Взглянув в окно, он спросил:
— Вы не позволите мне переждать здесь дождь?..
— Прошу вас, конечно. Садитесь, пожалуйста.
Она выбежала из-за прилавка и подвинула ему стул.
— Кто же вас на такой дождь отправит, — добавила она. — Вам же далеко. Сухой нитки не останется, пока дойдете до мельницы.
Он улыбнулся.
— Так вы знаете, что я с мельницы?
— Знаю. Вы знахарь. Здесь вас все знают. Но вы, наверное, не из этих мест: у вас другой акцент.
— Я издалека, из Королевства.
— Моя мама тоже из Королевства была.
— Пани Шкопкова?
— Нет, моя мама.
— Так вы не дочь хозяйки магазина?
— Нет. Я работаю здесь.
— А где мама?
— Умерла. Четыре года назад… от туберкулеза.

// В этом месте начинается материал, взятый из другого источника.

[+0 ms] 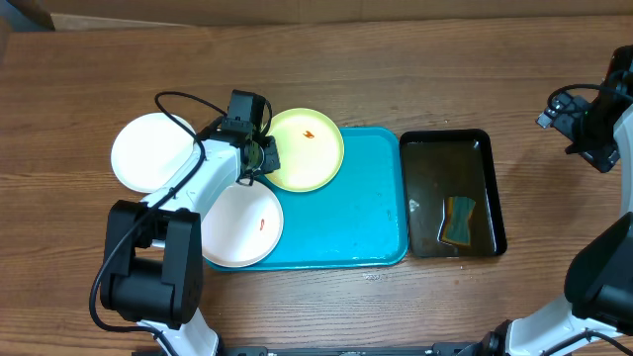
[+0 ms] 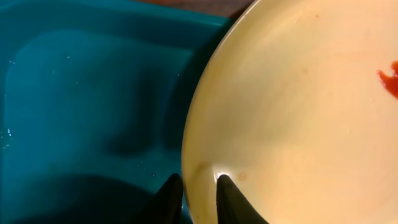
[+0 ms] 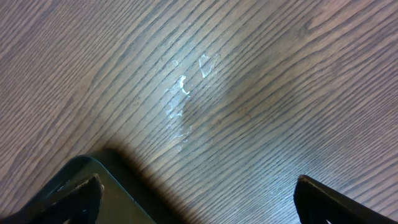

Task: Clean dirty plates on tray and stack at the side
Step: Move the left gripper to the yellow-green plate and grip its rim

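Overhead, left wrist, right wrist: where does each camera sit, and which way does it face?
Overhead: above the wooden table, facing straight down; the left arm and right arm show.
Left wrist: on the left arm, facing down at the yellow-green rimmed round plate over the turquoise plastic tray; own jaws astride the rim.
Right wrist: on the right arm, facing down at bare wood; own jaws wide apart.
Shared: overhead and left wrist both show that plate and tray.
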You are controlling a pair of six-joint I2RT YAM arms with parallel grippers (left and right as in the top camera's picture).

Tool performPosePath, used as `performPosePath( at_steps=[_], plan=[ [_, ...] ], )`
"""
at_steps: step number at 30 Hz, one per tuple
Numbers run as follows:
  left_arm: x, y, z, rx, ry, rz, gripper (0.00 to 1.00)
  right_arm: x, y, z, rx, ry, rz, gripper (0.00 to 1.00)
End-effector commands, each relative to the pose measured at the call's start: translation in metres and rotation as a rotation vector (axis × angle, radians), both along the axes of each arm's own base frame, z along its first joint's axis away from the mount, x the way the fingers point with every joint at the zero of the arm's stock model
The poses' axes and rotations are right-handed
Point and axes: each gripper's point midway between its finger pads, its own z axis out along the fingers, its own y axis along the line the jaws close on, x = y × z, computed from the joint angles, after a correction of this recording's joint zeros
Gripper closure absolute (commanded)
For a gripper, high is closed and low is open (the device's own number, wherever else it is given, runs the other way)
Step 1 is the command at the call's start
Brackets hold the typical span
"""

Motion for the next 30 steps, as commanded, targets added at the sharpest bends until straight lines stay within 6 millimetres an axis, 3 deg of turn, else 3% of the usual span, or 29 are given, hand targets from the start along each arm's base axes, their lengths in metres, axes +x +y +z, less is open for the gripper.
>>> performPosePath(
  at_steps=[1, 8, 13, 16, 30],
  plan=[
    [-0.006, 0.004, -0.005, 0.007, 0.01, 0.024, 0.8, 0.001, 0.0, -0.002, -0.004, 0.005, -0.004, 0.0],
    [-0.007, -0.008, -0.006, -0.056, 0.023, -0.001, 0.96, 0.001, 0.0, -0.002, -0.004, 0.005, -0.004, 0.0],
    [-0.009, -0.044, 0.006, -0.241, 0.037, -0.103, 0.96, 0.001, -0.001, -0.002, -0.004, 0.005, -0.004, 0.0],
    [-0.015, -0.055, 0.009, -0.306, 0.062, -0.128, 0.96, 0.001, -0.001, -0.002, -0.004, 0.005, -0.004, 0.0],
    [-0.055, -0.075, 0.0, -0.275, 0.196, -0.219, 0.96, 0.001, 0.0, -0.002, -0.004, 0.005, -0.004, 0.0]
  ],
)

В глазах ее появились слезы, а потом она добавила:
— Если бы пан был тогда в наших краях, может, вылечил бы ее. Бедная мамочка. Не о такой судьбе для меня она мечтала. Но вы не подумайте, что я жалуюсь. Нет-нет! Пани Шкопкова очень хорошо ко мне относится. Но мне ничего и не нужно. Мне всего хватает… Разве что книг и… пианино.
— А ваш отец?
— Мой отец был лесничим в Одринецкой пуще у княгини Дубанцевой. Как там было красиво! Папа там умер. Я тогда была маленькой девочкой… Мы остались с мамой вдвоем. Бедная мама должна была тяжело работать. Зарабатывала на жизнь шитьем, давала уроки музыки. Вначале мы жили в Браславе, потом в Свентинах и наконец здесь, в Радолишках. Здесь мама умерла, и я осталась одна на всем белом свете. Меня взял к себе ксендз, а когда уезжал в другую парафию, заботиться обо мне попросил пани Шкопкову. Свет не без добрых людей. Но как все-таки тяжело, когда нет никого близкого.
Знахарь покачал головой.
— И я это знаю.
— У вас тоже нет никого из близких родственников?
— Да.
— Никого?
— Никого.
— Но вас, по крайней мере, любят люди, которых вы спасаете. Помогать близким и облегчать их страдания — какое это, должно быть, счастье. Тогда человек чувствует себя нужным, полезным. Вы только не смейтесь надо мной, но я с детства мечтала стать врачом. Если бы мама была жива… Меня уже подготовили к экзамену в шестой класс, и я должна была ехать в Виленскую гимназию.
Она грустно улыбнулась, махнув рукой:
— А, что там говорить!
— Так вы образованны?..
— Хотелось бы, но сейчас уже поздно. Спасибо и за то, что Господь дал мне хотя бы хлеб.
На прилавке была разложена какая-то работа — салфетка с яркими цветами. Девушка взяла ее и начала вышивать.